Lines with "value": please show every one of them from the listing below.
....................
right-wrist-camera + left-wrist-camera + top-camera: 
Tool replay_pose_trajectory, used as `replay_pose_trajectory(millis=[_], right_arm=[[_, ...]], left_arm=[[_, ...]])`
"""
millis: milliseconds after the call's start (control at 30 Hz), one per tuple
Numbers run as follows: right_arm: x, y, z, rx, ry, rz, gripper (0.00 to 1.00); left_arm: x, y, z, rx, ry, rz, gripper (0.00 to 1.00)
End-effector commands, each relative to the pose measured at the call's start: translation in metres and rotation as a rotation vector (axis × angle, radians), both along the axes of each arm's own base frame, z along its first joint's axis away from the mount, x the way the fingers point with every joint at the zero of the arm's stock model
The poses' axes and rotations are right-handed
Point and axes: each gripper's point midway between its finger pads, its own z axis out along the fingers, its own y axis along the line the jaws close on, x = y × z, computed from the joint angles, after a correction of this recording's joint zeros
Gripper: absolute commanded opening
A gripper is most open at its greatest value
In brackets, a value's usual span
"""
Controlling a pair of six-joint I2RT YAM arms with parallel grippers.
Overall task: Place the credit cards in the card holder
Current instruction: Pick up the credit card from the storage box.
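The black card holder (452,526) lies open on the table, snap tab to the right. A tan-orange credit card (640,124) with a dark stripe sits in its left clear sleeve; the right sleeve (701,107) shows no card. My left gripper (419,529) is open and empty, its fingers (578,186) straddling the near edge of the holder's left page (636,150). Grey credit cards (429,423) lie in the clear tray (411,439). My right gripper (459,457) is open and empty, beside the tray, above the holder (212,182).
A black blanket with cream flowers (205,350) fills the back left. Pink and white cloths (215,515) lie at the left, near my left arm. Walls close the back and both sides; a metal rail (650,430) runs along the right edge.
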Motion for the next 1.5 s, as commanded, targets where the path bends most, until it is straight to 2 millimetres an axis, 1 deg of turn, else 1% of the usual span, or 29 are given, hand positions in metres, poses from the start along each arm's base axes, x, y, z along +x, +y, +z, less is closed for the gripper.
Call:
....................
### Solution below
A gripper is most open at its greatest value
In brackets, a value's usual span

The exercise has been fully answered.